Core Concepts
Reference-free metrics show higher correlation with human judgment and sensitivity to language quality deficiencies compared to reference-based metrics.
Abstract
The content discusses the necessity of reference in evaluating NLG systems, comparing reference-based and reference-free metrics. It explores when and where reference-free metrics can be effective, highlighting their correlation with human judgment and sensitivity to language quality issues.

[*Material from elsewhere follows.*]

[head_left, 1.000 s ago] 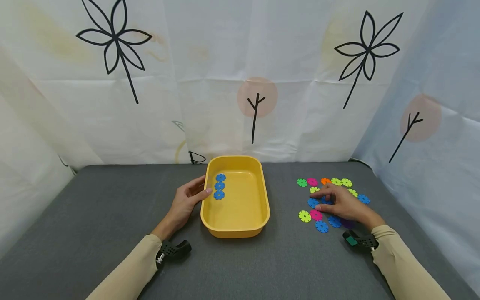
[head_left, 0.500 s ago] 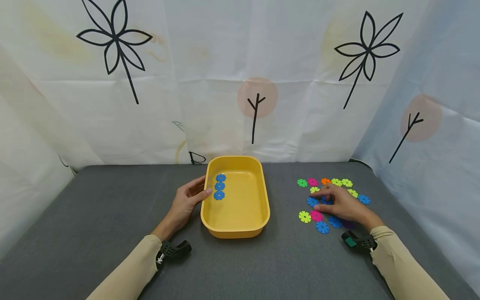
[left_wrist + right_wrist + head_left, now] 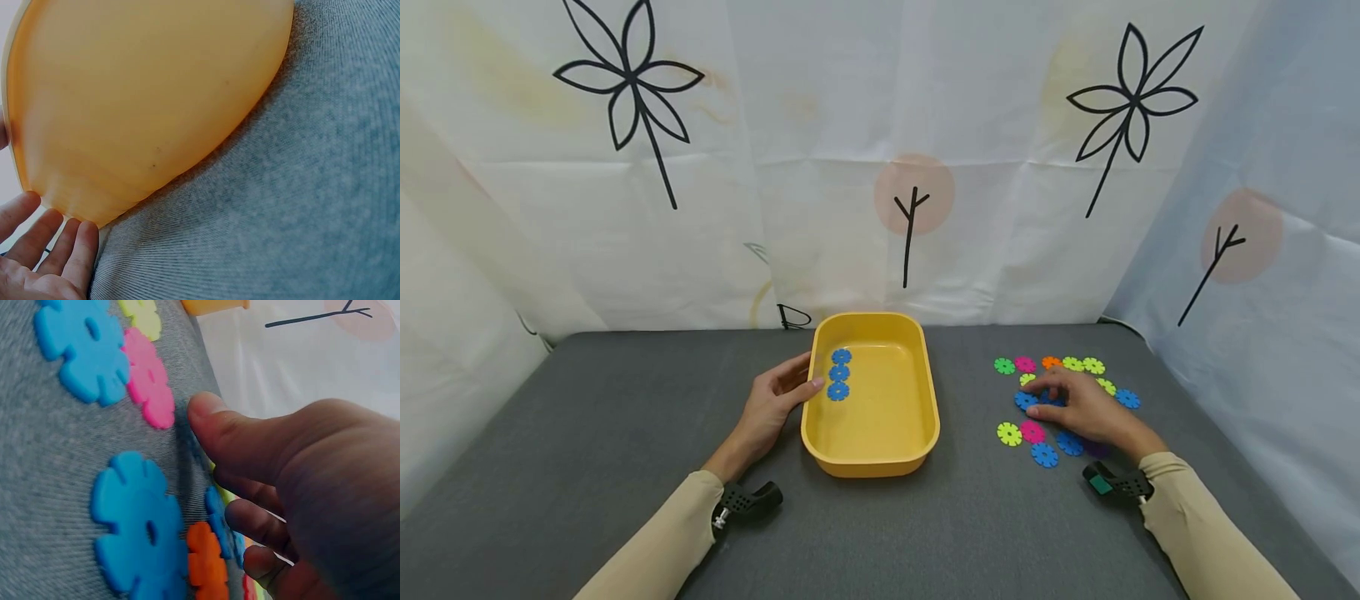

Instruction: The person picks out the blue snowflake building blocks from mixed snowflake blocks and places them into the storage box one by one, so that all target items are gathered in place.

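Observation:
A yellow plastic tray [image 3: 880, 454] stands mid-table. My left hand [image 3: 769, 410] grips its left side, thumb over the rim, fingers against the outer wall; the left wrist view shows those fingertips [image 3: 87, 234] at the tray's wall. Inside, three blue notched discs [image 3: 838, 372] lie in a line along the left. My right hand [image 3: 1078, 408] is low over the scattered discs, thumb and forefinger at opposite edges of a blue notched disc [image 3: 1026, 402]. In the right wrist view the thumb [image 3: 209, 409] partly covers that disc, the other fingers curled beneath.
Several notched discs lie flat around the right hand: a green one [image 3: 1004, 366], an orange one [image 3: 1051, 362], a pink one [image 3: 1032, 432], a yellow one [image 3: 1010, 433] and more blue ones [image 3: 1044, 454]. A white printed curtain [image 3: 835, 208] hangs behind the grey table [image 3: 625, 433].
The blue disc at the right thumb and forefinger has shifted very slightly away from me and left, the thumb with it. The left hand and tray stay put.

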`<action>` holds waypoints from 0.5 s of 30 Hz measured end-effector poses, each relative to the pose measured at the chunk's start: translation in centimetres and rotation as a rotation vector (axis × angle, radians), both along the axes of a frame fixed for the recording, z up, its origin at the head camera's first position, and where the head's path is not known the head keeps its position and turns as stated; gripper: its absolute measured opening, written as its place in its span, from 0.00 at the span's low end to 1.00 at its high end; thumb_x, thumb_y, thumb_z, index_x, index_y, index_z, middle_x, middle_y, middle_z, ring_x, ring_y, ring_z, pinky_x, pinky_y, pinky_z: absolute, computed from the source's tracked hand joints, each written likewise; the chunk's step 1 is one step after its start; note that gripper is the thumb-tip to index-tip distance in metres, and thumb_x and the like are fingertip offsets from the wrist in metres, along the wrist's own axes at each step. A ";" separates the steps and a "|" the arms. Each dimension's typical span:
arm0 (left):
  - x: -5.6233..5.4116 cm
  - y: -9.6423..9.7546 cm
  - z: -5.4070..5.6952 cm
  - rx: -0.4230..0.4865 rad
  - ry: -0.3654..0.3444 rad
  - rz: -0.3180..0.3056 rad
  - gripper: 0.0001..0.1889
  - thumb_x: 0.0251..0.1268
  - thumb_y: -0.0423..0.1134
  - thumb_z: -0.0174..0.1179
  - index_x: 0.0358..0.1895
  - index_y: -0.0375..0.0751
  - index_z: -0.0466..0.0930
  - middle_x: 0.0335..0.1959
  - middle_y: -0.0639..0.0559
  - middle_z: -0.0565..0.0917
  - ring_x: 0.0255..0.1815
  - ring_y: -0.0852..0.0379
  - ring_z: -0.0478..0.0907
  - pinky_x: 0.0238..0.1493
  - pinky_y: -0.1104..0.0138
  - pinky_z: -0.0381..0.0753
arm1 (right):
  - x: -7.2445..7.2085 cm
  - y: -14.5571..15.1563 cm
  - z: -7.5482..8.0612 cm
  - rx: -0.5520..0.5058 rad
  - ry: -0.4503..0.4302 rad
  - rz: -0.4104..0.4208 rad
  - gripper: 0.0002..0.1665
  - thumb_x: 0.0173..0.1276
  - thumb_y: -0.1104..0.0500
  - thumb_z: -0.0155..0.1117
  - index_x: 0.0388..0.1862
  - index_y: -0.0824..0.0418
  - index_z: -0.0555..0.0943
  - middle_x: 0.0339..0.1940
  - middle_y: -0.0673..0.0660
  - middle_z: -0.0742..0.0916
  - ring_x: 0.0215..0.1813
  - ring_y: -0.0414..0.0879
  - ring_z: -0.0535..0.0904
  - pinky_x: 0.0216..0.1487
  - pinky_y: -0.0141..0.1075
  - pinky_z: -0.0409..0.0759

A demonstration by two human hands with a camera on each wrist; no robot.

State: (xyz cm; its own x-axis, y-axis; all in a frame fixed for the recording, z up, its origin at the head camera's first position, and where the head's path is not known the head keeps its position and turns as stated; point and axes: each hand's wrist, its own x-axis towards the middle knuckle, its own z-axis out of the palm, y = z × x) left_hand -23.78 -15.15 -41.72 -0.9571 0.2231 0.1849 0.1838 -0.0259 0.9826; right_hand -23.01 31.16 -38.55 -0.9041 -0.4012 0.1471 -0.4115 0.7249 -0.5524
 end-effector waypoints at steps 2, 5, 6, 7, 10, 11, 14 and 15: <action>0.0 0.0 0.0 -0.001 -0.001 -0.002 0.32 0.74 0.34 0.61 0.76 0.31 0.62 0.73 0.34 0.68 0.73 0.39 0.67 0.58 0.72 0.78 | 0.0 0.1 0.1 -0.012 0.004 -0.013 0.19 0.67 0.60 0.73 0.54 0.66 0.85 0.36 0.51 0.84 0.35 0.42 0.75 0.32 0.33 0.75; 0.1 0.0 0.0 -0.004 -0.001 -0.002 0.32 0.74 0.34 0.61 0.76 0.31 0.62 0.73 0.33 0.68 0.73 0.39 0.67 0.58 0.72 0.78 | 0.1 0.2 0.4 -0.027 0.005 -0.039 0.20 0.67 0.60 0.73 0.55 0.67 0.84 0.38 0.52 0.86 0.36 0.42 0.79 0.34 0.33 0.79; 0.1 0.0 0.0 -0.004 -0.001 -0.003 0.32 0.74 0.34 0.61 0.76 0.31 0.62 0.73 0.33 0.68 0.73 0.39 0.67 0.58 0.72 0.78 | 0.1 0.2 0.4 -0.030 0.006 -0.046 0.20 0.68 0.60 0.72 0.56 0.67 0.84 0.39 0.53 0.86 0.36 0.42 0.80 0.35 0.33 0.80; 0.1 0.0 0.0 -0.003 -0.001 -0.002 0.32 0.74 0.34 0.61 0.76 0.31 0.62 0.73 0.33 0.68 0.73 0.39 0.67 0.58 0.72 0.78 | 0.1 0.2 0.5 -0.033 0.006 -0.052 0.20 0.68 0.60 0.72 0.56 0.67 0.84 0.39 0.53 0.87 0.37 0.42 0.80 0.36 0.33 0.80; 0.1 0.0 0.1 0.002 -0.003 0.000 0.32 0.73 0.34 0.61 0.76 0.31 0.62 0.73 0.34 0.68 0.73 0.39 0.67 0.57 0.72 0.78 | 0.1 0.3 0.7 -0.054 -0.002 -0.063 0.20 0.69 0.60 0.71 0.57 0.67 0.84 0.41 0.54 0.87 0.39 0.44 0.82 0.37 0.33 0.82; 0.0 0.0 0.1 0.002 -0.003 0.000 0.32 0.73 0.34 0.61 0.76 0.31 0.62 0.73 0.33 0.68 0.73 0.39 0.67 0.57 0.72 0.79 | 0.2 0.3 0.8 -0.064 -0.008 -0.067 0.20 0.70 0.60 0.71 0.58 0.67 0.84 0.41 0.55 0.88 0.39 0.46 0.83 0.37 0.33 0.82; 0.1 0.0 0.1 0.008 -0.006 -0.001 0.32 0.73 0.35 0.62 0.76 0.32 0.62 0.73 0.34 0.68 0.73 0.40 0.67 0.57 0.71 0.79 | 0.2 0.3 0.8 -0.099 -0.037 -0.071 0.21 0.71 0.59 0.70 0.58 0.68 0.83 0.46 0.59 0.88 0.44 0.49 0.85 0.41 0.32 0.83; 0.1 0.0 0.1 0.009 -0.006 -0.002 0.32 0.73 0.35 0.62 0.76 0.32 0.62 0.73 0.35 0.68 0.73 0.40 0.67 0.58 0.71 0.79 | 0.2 0.3 0.9 -0.111 -0.047 -0.074 0.21 0.71 0.59 0.70 0.59 0.68 0.83 0.47 0.60 0.88 0.45 0.51 0.85 0.43 0.31 0.83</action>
State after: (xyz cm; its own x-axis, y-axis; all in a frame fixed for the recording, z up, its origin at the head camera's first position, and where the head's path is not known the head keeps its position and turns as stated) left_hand -23.70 -15.20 -41.63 -0.9577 0.2234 0.1812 0.1778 -0.0355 0.9834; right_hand -22.84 31.42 -37.70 -0.9376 -0.3169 0.1434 -0.3309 0.6858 -0.6482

The study provides insights into metric performance across various tasks, datasets, and evaluation models.
Directory:
Abstract
Automatic metrics for evaluating NLG systems are predominantly reference-based.
Challenges in collecting human annotations lead to interest in reference-free metrics.
Introduction
Automatic evaluation metrics play a crucial role in NLG development.
Preliminary
Criteria like coherence, consistency, and fluency are defined for evaluation.
Experiments
Performance of metrics on different datasets and criteria is evaluated.
Perturbation Experiments
Perturbation tests reveal the ability of metrics to detect text defects.
Kolmogorov-Smirnov Test
KS scores show the capability of metrics to distinguish high-quality from low-quality texts.
Stability Analysis
Meta-correlation analysis explores metric stability with varying system quality.
Conclusion
Recommendations on utilizing automatic metrics effectively.
Stats
The majority of automatic metrics for evaluating NLG systems are reference-based.
Recent advancements have led to interest in reference-free metrics due to challenges in collecting human annotations.